## Excerpts from a dataset:
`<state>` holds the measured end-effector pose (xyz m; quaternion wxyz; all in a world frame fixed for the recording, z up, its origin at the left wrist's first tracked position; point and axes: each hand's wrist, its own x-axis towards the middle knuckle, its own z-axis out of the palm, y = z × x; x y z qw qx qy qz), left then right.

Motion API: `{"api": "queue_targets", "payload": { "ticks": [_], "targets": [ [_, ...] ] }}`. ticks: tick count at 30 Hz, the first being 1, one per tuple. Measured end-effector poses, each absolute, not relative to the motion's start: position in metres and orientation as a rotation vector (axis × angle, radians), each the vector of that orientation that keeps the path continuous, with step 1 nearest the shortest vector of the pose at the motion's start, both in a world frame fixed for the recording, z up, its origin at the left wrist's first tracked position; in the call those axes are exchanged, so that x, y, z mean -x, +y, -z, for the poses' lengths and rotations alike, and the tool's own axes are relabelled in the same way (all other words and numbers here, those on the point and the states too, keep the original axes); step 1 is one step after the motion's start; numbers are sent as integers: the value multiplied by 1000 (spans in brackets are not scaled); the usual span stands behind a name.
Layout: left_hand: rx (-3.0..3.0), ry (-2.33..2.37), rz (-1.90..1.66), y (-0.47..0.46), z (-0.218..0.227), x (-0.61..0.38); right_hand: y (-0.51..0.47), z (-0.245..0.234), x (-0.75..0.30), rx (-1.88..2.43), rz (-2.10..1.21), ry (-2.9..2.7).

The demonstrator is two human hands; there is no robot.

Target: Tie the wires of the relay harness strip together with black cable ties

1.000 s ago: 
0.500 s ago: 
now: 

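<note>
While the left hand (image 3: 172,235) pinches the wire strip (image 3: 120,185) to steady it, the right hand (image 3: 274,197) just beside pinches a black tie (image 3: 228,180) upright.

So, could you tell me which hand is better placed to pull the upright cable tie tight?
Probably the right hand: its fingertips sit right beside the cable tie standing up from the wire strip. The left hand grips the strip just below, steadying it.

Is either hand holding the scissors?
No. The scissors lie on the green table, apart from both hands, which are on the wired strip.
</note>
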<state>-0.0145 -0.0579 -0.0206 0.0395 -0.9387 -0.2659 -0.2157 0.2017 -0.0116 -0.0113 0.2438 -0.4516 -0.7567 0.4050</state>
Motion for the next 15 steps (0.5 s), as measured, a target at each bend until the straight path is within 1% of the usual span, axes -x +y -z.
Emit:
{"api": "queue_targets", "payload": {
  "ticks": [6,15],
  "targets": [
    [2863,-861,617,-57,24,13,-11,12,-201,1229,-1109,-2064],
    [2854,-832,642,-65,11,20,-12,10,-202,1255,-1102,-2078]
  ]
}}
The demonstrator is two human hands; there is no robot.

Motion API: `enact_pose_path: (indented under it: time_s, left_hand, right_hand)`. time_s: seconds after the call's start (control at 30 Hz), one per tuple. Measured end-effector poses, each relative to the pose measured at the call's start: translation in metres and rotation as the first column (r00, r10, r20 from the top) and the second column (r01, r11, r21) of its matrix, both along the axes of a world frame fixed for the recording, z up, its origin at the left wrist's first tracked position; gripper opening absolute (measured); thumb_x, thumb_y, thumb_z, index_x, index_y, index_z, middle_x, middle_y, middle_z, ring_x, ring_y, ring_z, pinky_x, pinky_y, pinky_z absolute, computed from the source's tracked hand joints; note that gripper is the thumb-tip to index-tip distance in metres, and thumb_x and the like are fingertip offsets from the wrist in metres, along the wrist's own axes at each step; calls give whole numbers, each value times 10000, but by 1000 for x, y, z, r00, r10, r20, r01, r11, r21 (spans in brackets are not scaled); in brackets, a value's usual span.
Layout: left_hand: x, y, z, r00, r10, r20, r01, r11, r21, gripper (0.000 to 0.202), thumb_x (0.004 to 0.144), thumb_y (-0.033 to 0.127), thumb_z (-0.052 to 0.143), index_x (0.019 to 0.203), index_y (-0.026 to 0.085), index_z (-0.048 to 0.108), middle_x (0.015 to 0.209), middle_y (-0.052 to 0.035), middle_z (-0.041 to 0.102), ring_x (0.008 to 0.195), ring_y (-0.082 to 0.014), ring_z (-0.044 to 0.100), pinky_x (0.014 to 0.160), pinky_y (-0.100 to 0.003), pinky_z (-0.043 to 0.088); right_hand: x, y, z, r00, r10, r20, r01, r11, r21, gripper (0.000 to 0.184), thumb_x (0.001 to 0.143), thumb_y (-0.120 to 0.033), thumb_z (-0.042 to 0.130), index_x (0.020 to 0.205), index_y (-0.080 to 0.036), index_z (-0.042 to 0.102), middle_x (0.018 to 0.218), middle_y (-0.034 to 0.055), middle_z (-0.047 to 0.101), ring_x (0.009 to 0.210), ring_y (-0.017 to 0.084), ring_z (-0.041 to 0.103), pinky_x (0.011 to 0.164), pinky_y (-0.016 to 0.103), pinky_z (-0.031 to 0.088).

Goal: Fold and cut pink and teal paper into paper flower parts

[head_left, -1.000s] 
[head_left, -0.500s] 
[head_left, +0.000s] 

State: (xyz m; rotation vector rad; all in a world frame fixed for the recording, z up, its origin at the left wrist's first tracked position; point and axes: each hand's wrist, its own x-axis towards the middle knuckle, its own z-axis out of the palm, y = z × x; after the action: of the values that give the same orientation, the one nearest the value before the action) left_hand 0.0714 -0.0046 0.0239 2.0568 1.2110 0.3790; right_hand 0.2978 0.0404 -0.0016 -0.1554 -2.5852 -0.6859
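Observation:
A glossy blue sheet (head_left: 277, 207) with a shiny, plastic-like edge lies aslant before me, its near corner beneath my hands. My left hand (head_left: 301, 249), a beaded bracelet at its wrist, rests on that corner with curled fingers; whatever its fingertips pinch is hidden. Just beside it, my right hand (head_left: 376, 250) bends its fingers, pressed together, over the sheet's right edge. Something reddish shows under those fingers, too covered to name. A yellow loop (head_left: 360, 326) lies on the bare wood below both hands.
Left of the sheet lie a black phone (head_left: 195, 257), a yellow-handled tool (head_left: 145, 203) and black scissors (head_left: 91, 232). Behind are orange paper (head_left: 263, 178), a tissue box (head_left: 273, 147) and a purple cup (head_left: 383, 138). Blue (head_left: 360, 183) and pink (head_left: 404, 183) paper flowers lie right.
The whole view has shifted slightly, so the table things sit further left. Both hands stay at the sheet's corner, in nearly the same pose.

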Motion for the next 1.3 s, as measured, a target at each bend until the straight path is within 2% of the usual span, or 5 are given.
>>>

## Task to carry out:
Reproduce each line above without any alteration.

## Result for this exercise:
`<state>` holds the measured end-effector pose (xyz m; quaternion wxyz; all in a world frame fixed for the recording, z up, its origin at the left wrist's first tracked position; point and axes: each hand's wrist, its own x-axis towards the middle knuckle, its own z-axis out of the palm, y = z × x; x y z qw qx qy qz), left then right.

Motion API: `{"api": "queue_targets", "payload": { "ticks": [_], "targets": [ [_, ...] ] }}`. ticks: tick count at 30 Hz, the first being 1, one per tuple. Measured end-effector poses, each absolute, not relative to the motion's start: position in metres and orientation as a rotation vector (axis × angle, radians), each the vector of that orientation that keeps the path continuous, with step 1 nearest the shortest vector of the pose at the motion's start, both in a world frame fixed for the recording, z up, its origin at the left wrist's first tracked position; in the call those axes are exchanged, so that x, y, z mean -x, +y, -z, for the poses' lengths and rotations alike, and the tool's own axes are relabelled in the same way (all other words and numbers here, those on the point and the states too, keep the original axes); step 1 is one step after the motion's start; numbers are sent as integers: the value multiplied by 1000 (spans in brackets are not scaled); the usual span stands behind a name.
Layout: left_hand: rx (-3.0..3.0), ry (-2.33..2.37), rz (-1.90..1.66), y (-0.47..0.46), z (-0.218..0.227), x (-0.61..0.38); right_hand: y (-0.51..0.47), z (-0.245..0.234), x (-0.75..0.30), rx (-1.88..2.43), rz (-2.10..1.21), ry (-2.9..2.7).

The demonstrator is two human hands; there is no robot.

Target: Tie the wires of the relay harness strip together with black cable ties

1.000 s ago: 
0.500 s ago: 
now: 

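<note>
While the left hand (image 3: 172,235) pinches the wire strip (image 3: 120,185) to steady it, the right hand (image 3: 274,197) just beside pinches a black tie (image 3: 228,180) upright.

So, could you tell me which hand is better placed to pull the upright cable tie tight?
Probably the right hand: its fingertips sit right beside the cable tie standing up from the wire strip. The left hand grips the strip just below, steadying it.

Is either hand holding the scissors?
No. The scissors lie on the green table, apart from both hands, which are on the wired strip.
</note>
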<state>-0.0145 -0.0579 -0.0206 0.0395 -0.9387 -0.2659 -0.2157 0.2017 -0.0116 -0.0113 0.2438 -0.4516 -0.7567 0.4050</state>
Motion for the next 15 steps (0.5 s), as measured, a target at each bend until the straight path is within 1% of the usual span, axes -x +y -z.
Emit:
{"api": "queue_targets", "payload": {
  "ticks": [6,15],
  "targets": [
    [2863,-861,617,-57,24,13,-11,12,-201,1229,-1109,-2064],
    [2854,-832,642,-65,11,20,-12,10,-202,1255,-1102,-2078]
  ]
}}
The demonstrator is two human hands; there is no robot.

Motion API: `enact_pose_path: (indented under it: time_s, left_hand, right_hand)`. time_s: seconds after the call's start (control at 30 Hz), one per tuple. Measured end-effector poses, each relative to the pose measured at the call's start: translation in metres and rotation as the first column (r00, r10, r20 from the top) and the second column (r01, r11, r21) of its matrix, both along the axes of a world frame fixed for the recording, z up, its origin at the left wrist's first tracked position; gripper opening absolute (measured); thumb_x, thumb_y, thumb_z, index_x, index_y, index_z, middle_x, middle_y, middle_z, ring_x, ring_y, ring_z, pinky_x, pinky_y, pinky_z absolute, computed from the source's tracked hand joints; note that gripper is the thumb-tip to index-tip distance in metres, and thumb_x and the like are fingertip offsets from the wrist in metres, along the wrist's own axes at each step; calls give whole numbers, each value times 10000, but by 1000 for x, y, z, r00, r10, r20, r01, r11, r21 (spans in brackets are not scaled); in brackets, a value's usual span.
Layout: left_hand: x, y, z, r00, r10, r20, r01, r11, r21, gripper (0.000 to 0.202), thumb_x (0.004 to 0.144), thumb_y (-0.033 to 0.127), thumb_z (-0.052 to 0.143), index_x (0.019 to 0.203), index_y (-0.026 to 0.085), index_z (-0.048 to 0.108), middle_x (0.015 to 0.209), middle_y (-0.052 to 0.035), middle_z (-0.041 to 0.102), ring_x (0.008 to 0.195), ring_y (-0.082 to 0.014), ring_z (-0.044 to 0.100), pinky_x (0.014 to 0.160), pinky_y (-0.100 to 0.003), pinky_z (-0.043 to 0.088); right_hand: x, y, z, r00, r10, r20, r01, r11, r21, gripper (0.000 to 0.184), thumb_x (0.001 to 0.143), thumb_y (-0.120 to 0.033), thumb_z (-0.042 to 0.130), index_x (0.020 to 0.205), index_y (-0.080 to 0.036), index_z (-0.042 to 0.102), middle_x (0.018 to 0.218), middle_y (-0.034 to 0.055), middle_z (-0.047 to 0.101), ring_x (0.009 to 0.210), ring_y (-0.017 to 0.084), ring_z (-0.041 to 0.103), pinky_x (0.011 to 0.164), pinky_y (-0.016 to 0.103), pinky_z (-0.031 to 0.088).

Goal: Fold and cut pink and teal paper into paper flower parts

[head_left, -1.000s] 
[head_left, -0.500s] 
[head_left, +0.000s] 

State: (xyz m; rotation vector rad; all in a world frame fixed for the recording, z up, its origin at the left wrist's first tracked position; point and axes: each hand's wrist, its own x-axis towards the middle knuckle, its own z-axis out of the palm, y = z × x; after the action: of the values that give the same orientation, the one nearest the value before the action) left_hand 0.0714 -0.0046 0.0239 2.0568 1.2110 0.3790; right_hand 0.2978 0.0404 -0.0016 -0.1554 -2.5852 -0.6859
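Observation:
A glossy blue sheet (head_left: 277, 207) with a shiny, plastic-like edge lies aslant before me, its near corner beneath my hands. My left hand (head_left: 301, 249), a beaded bracelet at its wrist, rests on that corner with curled fingers; whatever its fingertips pinch is hidden. Just beside it, my right hand (head_left: 376, 250) bends its fingers, pressed together, over the sheet's right edge. Something reddish shows under those fingers, too covered to name. A yellow loop (head_left: 360, 326) lies on the bare wood below both hands.
Left of the sheet lie a black phone (head_left: 195, 257), a yellow-handled tool (head_left: 145, 203) and black scissors (head_left: 91, 232). Behind are orange paper (head_left: 263, 178), a tissue box (head_left: 273, 147) and a purple cup (head_left: 383, 138). Blue (head_left: 360, 183) and pink (head_left: 404, 183) paper flowers lie right.
The whole view has shifted slightly, so the table things sit further left. Both hands stay at the sheet's corner, in nearly the same pose.
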
Motion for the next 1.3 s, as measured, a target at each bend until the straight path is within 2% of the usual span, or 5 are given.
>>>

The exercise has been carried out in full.